Regarding the issue of structural bias, there is little real controversy. That
it exists and drives the forum-shopping push for mandatory arbitration is less an
open secret than a tacit given. Thus, at the recent April 15, 2005 ABA Annual
Conference in Los Angeles, a panelist specializing in representing financial
services providers listed in his program materials the reasons for preferring
mandatory arbitration over going to court. They come as no surprise, as several
examples suffice to show: “Level the playing field – The court system
(particularly, the state court system) is clearly skewed in favor of consumers and
plaintiffs’ attorneys, …Elimination of irrational, biased jury verdicts and elected
state court judges who may be beholden to plaintiffs’ bar, …Tempering of
punitive damages claims, …Possibility of curtailment of class action lawsuits,
…Limited discovery, …Limited right of appeal.” See “The Use of Pre-Dispute
Arbitration Agreements By Consumer Financial Services Providers”, Alan
Kaplinsky, Esq., (2004, Revised February 18, 2005).
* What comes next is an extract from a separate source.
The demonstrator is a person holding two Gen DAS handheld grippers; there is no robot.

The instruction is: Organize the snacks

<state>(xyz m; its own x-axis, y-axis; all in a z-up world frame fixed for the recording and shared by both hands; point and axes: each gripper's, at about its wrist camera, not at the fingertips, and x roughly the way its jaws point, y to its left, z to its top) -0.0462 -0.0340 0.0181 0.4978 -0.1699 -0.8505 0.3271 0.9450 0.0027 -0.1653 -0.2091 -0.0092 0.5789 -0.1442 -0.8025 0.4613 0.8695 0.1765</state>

It will be argued that the critique leveled in this article is extreme and
inappropriate; that in the worldly realm of legal affairs it is pedantic to question
the ethics of arbitral neutrality where the courts have not. I disagree. The
controversy surrounding mandatory arbitration is a case study in the profound
inter-relatedness of process, substance and outcome, particularly where the
points of comparison are not internal to a single system of adjudication but cross-
platform between two parallel systems; judicial and arbitral. Indeed, distinctions
between substance and process, imprecise at best, are overwhelmed by systemic
differences when claims undergo transplantation from a court system to an
arbitral system. Reassurances that the many differences in the two systems are
merely “procedural”, and that minimum standards are sufficient to equalize the
two surely ring hollow in the context of actual experience to the contrary.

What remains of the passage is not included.